Copyright infringement and illegal file sharing are at the top of the headlines again, and it appears to be Lord Mandleson pushing the drive for a tough stance. at a government sponsored forum he has re-iterated plans that would see persistent infringers getting their Internet connection cut-off. BBC News covers the conference including quotes from Peter Mandleson.

The way it would appear that Lord Mandleson is proposing the system would work is two notifications of infringement, and then the connection would be cut off on the third, with a chance to appeal prior to that. The devil will be in the detail of the appeals process, as if you protest that no-one in your household has infringed the copyright of any material but the rights holders have some evidence saying otherwise, who is more believable? Putting this another way, how do you prove you did not do something? For those complaining that this is a reversal of the 'innocent until proven guilty', remember that this only applies to criminal courts; in the civil courts the burden of proof is very different.

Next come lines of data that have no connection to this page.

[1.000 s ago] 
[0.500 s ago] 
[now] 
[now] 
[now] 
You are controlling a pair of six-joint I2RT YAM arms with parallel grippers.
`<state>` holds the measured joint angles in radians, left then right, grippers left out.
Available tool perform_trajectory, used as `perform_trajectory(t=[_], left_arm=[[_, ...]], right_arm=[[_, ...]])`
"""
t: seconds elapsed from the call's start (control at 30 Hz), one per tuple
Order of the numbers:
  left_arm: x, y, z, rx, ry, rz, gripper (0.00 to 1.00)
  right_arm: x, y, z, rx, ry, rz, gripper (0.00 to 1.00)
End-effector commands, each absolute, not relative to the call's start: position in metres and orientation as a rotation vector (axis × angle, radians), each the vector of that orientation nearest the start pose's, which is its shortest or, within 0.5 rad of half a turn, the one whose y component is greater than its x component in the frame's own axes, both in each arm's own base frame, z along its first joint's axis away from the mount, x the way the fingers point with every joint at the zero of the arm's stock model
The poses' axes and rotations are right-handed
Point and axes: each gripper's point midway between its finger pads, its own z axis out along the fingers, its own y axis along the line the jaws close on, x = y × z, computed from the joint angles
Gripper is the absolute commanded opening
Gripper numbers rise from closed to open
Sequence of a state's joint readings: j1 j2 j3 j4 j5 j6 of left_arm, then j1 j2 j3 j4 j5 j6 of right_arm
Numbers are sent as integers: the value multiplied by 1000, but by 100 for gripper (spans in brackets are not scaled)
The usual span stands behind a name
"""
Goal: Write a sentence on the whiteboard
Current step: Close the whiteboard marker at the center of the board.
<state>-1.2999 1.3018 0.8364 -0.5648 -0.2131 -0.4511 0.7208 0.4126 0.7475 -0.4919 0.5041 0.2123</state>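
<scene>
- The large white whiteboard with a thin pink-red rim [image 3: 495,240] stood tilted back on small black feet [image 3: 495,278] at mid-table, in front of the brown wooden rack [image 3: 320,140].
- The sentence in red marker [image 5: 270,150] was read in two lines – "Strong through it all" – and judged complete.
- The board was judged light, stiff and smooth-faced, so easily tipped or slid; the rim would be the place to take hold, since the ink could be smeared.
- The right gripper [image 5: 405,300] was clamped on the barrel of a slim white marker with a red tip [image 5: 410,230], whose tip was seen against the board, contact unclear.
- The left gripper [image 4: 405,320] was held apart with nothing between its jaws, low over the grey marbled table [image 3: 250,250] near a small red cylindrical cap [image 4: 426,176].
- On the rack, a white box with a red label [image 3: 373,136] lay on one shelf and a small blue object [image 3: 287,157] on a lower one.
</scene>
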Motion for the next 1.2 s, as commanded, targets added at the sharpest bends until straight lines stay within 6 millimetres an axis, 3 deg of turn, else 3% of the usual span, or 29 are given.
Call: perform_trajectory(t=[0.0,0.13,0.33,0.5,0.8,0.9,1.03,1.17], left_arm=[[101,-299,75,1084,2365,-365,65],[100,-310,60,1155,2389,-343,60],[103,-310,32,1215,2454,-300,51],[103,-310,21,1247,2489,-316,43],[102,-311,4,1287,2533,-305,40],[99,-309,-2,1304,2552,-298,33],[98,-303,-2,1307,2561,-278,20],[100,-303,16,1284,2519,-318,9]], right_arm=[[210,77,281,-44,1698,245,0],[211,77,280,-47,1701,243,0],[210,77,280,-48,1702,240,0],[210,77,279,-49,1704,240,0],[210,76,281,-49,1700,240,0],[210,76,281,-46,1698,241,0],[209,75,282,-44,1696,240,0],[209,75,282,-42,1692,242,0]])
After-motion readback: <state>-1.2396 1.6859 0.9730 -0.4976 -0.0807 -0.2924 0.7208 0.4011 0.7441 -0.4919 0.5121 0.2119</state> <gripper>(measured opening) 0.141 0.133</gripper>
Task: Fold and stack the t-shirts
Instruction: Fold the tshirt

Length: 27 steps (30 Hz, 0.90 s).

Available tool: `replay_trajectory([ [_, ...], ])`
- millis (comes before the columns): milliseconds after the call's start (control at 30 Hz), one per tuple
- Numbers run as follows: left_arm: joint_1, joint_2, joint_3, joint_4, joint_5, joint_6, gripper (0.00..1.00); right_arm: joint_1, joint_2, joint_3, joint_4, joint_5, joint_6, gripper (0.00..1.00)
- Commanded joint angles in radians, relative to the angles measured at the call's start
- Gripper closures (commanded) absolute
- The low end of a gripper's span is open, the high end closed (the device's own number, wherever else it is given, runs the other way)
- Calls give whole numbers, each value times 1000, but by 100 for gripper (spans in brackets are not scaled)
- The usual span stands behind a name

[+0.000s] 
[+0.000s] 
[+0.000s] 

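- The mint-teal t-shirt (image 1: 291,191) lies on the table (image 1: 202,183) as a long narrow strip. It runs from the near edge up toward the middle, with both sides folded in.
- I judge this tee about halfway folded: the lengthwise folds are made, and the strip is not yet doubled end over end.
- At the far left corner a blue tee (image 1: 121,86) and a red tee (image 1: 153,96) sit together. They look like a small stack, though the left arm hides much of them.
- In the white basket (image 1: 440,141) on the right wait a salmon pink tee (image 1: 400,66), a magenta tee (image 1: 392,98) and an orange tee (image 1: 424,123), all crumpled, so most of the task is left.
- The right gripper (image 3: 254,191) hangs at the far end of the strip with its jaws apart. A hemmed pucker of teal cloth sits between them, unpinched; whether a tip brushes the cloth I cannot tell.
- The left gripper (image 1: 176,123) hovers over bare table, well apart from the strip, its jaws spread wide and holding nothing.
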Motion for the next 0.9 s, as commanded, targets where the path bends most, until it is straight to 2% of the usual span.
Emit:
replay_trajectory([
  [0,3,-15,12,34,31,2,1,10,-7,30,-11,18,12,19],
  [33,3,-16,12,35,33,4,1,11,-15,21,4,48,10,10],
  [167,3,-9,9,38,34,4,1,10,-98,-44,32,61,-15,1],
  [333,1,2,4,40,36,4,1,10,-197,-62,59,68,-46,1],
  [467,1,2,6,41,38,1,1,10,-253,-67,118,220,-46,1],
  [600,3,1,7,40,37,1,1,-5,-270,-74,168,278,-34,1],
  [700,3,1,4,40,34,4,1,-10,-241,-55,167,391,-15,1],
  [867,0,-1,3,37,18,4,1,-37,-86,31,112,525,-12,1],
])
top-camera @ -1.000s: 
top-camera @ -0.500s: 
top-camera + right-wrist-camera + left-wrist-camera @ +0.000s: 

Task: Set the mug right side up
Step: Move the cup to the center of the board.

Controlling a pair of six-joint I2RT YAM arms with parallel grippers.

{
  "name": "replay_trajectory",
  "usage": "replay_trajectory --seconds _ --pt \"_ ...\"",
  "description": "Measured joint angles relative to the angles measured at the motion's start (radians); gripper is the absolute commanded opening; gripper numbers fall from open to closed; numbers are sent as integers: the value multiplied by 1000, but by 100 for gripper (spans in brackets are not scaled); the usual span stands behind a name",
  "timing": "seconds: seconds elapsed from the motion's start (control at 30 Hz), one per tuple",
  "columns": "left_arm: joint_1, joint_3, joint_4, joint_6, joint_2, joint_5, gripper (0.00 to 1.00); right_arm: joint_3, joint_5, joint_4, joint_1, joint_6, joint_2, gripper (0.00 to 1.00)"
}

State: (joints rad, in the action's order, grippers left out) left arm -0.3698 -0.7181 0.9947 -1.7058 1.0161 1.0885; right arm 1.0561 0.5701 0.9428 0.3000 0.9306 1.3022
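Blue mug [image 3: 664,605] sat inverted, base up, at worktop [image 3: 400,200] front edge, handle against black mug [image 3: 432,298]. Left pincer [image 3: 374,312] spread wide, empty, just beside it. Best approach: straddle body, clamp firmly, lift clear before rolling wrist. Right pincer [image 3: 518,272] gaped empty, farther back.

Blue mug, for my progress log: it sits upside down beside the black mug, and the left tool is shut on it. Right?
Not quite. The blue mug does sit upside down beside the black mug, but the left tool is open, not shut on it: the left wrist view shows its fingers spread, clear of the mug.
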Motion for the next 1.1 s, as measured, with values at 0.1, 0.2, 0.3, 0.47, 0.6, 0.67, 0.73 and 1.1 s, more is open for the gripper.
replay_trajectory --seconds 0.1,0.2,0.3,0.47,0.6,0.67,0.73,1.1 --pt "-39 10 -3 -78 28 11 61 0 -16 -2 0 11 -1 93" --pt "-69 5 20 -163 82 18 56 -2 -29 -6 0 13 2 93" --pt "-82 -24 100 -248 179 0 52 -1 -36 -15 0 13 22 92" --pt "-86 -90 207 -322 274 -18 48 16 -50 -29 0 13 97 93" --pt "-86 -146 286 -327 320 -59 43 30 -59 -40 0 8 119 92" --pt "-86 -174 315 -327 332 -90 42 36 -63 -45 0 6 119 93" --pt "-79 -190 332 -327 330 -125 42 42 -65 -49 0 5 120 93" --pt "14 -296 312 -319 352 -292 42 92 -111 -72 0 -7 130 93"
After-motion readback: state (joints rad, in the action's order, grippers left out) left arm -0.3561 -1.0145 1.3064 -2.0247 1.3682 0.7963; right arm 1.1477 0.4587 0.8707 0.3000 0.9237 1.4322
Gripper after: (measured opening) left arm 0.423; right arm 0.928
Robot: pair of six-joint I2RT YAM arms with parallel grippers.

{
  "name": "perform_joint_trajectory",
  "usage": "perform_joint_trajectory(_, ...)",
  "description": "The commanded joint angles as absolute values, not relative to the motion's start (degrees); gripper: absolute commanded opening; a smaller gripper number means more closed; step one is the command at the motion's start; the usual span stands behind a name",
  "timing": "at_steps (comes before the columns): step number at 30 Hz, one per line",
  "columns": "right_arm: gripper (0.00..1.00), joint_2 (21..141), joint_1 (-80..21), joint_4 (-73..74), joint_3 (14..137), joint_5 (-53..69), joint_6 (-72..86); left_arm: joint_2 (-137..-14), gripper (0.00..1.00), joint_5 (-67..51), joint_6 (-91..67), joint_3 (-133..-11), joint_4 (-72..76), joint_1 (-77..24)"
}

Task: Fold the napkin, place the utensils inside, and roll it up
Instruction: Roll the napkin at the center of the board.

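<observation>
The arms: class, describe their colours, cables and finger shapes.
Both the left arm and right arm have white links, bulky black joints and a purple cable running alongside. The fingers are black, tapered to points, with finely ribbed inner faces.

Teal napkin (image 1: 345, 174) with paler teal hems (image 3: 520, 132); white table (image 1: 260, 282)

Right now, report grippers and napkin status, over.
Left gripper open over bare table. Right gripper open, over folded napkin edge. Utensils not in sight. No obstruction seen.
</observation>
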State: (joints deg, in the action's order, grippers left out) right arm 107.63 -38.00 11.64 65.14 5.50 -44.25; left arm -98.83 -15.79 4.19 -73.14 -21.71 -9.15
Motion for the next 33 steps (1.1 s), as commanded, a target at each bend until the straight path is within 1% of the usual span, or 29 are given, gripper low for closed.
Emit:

As always there is a carrot dangling in front of the stick and that is that we can expect a more relaxed copyright arrangement whereby what almost everyone does now at home will be allowed, i.e. copying a CD to their MP3 player, or sharing it with family members. It begs the question why this change has taken so long to come in since the birth of the MP3 player.

The area that generates the most concern among broadband providers is the costs of the notification and the newly announced appeals process. For the notification at least, the rights holder will pay a flat fee towards the cost of sending this, but it's unlikely that the full costs of the service provider will be covered. No mention has been made as to whether the broadband providers will stand to benefit from any increase of sales for music and video media. It would seem the fair thing to do, as surely the point of enforcing copyright is to increase sales. If all these changes do not increase sales, then the effect on the music and broadband industry will have simply been to increase the costs of doing business.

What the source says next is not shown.